Southerness Golf Club
Perhaps the most underappreciated championship links golf course in the British Isles ?

Know anyone who has played Southerness? Have you even heard of Southerness? The reason Southerness may sound unfamiliar to you is its location in a remote pocket of South West Scotland. But it'sworth going out of your way to play it because it's one of the finest examples of Scottish linksland golf and a treasured memory for those who have had the good fortune of playing it.


Southerness Golf Course was brilliantly designed by the famous golf course architect, MacKenzie Ross, and built in 1947. Ross was responsible for the redesign and reconstruction of Turnberry.
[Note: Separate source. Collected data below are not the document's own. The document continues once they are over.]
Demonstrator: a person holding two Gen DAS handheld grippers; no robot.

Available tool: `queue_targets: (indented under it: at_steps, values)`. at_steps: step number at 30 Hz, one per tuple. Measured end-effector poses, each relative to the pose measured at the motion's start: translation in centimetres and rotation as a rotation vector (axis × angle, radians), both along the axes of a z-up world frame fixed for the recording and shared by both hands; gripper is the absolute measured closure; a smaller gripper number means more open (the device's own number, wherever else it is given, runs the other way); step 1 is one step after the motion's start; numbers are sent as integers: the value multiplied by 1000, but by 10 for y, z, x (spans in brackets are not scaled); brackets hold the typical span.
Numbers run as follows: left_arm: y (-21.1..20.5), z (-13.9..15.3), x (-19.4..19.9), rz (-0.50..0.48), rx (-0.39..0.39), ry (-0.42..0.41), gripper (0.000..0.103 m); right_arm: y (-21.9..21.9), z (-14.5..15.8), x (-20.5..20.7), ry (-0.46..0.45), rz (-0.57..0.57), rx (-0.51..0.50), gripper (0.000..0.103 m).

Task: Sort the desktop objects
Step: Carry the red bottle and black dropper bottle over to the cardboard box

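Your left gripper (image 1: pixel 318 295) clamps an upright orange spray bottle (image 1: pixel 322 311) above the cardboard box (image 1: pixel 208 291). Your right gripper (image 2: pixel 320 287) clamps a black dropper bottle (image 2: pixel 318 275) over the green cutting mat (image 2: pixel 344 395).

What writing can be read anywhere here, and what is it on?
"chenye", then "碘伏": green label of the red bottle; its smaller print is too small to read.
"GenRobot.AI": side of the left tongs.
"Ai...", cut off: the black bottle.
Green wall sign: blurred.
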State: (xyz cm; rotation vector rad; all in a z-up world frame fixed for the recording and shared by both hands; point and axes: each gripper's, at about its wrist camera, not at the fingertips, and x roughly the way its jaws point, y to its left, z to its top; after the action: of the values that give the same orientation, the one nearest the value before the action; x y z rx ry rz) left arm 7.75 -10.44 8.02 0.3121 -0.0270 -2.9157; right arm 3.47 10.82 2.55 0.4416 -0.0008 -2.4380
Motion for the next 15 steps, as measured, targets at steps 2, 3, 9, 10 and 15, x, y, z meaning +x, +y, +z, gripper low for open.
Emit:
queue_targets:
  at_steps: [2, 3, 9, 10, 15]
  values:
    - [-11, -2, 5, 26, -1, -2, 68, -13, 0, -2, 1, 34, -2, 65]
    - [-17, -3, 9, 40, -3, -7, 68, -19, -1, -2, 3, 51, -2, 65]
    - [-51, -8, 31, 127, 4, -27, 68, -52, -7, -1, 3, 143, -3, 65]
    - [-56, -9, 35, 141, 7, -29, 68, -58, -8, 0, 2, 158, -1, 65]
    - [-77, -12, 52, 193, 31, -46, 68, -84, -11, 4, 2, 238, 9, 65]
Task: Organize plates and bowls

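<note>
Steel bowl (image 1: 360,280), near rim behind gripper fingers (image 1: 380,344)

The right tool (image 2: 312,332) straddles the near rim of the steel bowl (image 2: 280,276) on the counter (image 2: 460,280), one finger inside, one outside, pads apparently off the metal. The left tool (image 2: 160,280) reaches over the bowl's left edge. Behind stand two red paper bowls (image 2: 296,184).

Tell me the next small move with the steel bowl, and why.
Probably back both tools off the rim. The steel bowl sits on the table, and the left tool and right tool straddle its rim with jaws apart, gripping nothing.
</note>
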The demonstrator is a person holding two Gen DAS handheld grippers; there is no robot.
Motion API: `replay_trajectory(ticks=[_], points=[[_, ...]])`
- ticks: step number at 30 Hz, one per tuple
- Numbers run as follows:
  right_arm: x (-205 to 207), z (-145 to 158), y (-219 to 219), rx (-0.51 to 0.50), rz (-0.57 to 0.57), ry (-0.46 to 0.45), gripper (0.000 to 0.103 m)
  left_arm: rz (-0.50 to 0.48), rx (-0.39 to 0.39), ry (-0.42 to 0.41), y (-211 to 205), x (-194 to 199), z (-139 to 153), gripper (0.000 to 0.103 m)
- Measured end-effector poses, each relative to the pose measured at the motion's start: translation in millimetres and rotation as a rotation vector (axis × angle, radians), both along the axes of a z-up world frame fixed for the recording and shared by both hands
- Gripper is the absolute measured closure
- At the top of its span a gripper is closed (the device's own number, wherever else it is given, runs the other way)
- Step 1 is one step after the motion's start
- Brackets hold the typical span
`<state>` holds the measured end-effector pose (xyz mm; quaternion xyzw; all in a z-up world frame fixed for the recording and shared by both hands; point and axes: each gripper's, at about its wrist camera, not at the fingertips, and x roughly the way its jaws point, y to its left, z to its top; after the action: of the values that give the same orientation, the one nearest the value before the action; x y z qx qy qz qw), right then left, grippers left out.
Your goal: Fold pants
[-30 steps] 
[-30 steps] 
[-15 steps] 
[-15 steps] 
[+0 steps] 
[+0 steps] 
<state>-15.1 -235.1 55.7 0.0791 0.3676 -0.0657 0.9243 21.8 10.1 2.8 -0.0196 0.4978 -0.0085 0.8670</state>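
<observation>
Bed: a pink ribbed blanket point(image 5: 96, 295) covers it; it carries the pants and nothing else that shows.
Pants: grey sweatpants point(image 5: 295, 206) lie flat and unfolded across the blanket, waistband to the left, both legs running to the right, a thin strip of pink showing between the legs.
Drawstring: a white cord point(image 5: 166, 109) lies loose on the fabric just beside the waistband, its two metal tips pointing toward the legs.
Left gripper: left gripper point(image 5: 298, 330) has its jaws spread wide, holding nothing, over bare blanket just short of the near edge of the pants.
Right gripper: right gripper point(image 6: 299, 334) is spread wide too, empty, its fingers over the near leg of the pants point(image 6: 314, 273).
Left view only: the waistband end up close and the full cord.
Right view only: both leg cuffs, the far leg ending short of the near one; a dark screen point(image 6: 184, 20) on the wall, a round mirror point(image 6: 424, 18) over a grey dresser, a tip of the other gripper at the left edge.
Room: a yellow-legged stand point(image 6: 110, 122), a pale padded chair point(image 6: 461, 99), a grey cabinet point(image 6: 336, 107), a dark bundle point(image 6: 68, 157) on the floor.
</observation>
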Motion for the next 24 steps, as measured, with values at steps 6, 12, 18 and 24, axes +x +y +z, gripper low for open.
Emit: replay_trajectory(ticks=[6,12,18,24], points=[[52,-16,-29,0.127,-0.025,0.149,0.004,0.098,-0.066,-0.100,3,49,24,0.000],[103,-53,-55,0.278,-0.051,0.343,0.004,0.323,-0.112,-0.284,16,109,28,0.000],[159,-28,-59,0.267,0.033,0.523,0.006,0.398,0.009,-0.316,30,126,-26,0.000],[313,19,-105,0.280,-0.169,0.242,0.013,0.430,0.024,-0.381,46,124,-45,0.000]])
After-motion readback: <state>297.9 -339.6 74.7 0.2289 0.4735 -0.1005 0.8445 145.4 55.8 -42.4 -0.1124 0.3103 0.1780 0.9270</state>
One of its major features of Sourtherness is the naturalness of the course -- the grass and the terrain needed very little changing to create this jewel.
Southerness is a genuine natural lnks course. In fact, Southerness is probably the last true linksland course to be built in Scotland. (Kingsbarns looks like a links course but was built on farmland not linksland).

15th green

Southerness is true Championship Links course, measuring 6728 yards from the white (Championship) tees, 6566 from the white tees, 6110 from the yellow tees and 5622 from the red tees. The par in each case is 69 except the red, which is 73. The SGU course rating produced a SSS higher than the par figures, which gives you an indication of the length and the difficulty of these holes.

17th green

The terrain is level and easily walked. No hills to climb here. And because the course is totally remote from large centres of population, you will feel apart from the usual crowds. Even if the course is crowded, you will seldom be aware of it, such is the clever design of the course. Just that feature alone adds a great deal to its appeal.

Sheer beauty, natural linksland, and utter peace.
That's England's Lake District across the Firth of Solway
.

You'll like the 12th, the signature hole. This is a 387 yard par 4 with a left to right dogleg. Bunkers are on both sides of the fairway (not my favorite configuration!) and obviously require an accurate tee shot. Assuming you split the fairway, the hole then opens out to a green, protected by bunkers on the right, a pond to the left, a large mound guarding front left entry, and the beach ten yards behind the green. Lots of luck if you're out of position! And if you are, take your bogey and get to the next hole.

Southerness 12th hole. Truly unforgettable.


The forward view on playing the hole is the shimmering Solway Firth, and a large sandy bay (part of the Solway Firth) opens out to the right as you head for the green.

Ross's design includes clever placement of the bunkers, tees and greens in such a way that the wind comes into play from all directions. This differs drastically from the out-and-back designes of St. Andrews, Royal Dornoch, North Berwick and a score of other links courses where you may battle the wind on the front nine and have it at your back coming home. I
personally like the back and forth conditions.

Southerness Clubhouse Lounge, overlooking the golf course


I really like the 18th mainly because it's a par 5! I always like to finish on a hole where I have a chance of picking up a stroke. I'm not a long hitter but, at "only" 480 yards, my short game can get me a birdie on this hole (if I can keep out of the fairway bunkers 60 yards from the green).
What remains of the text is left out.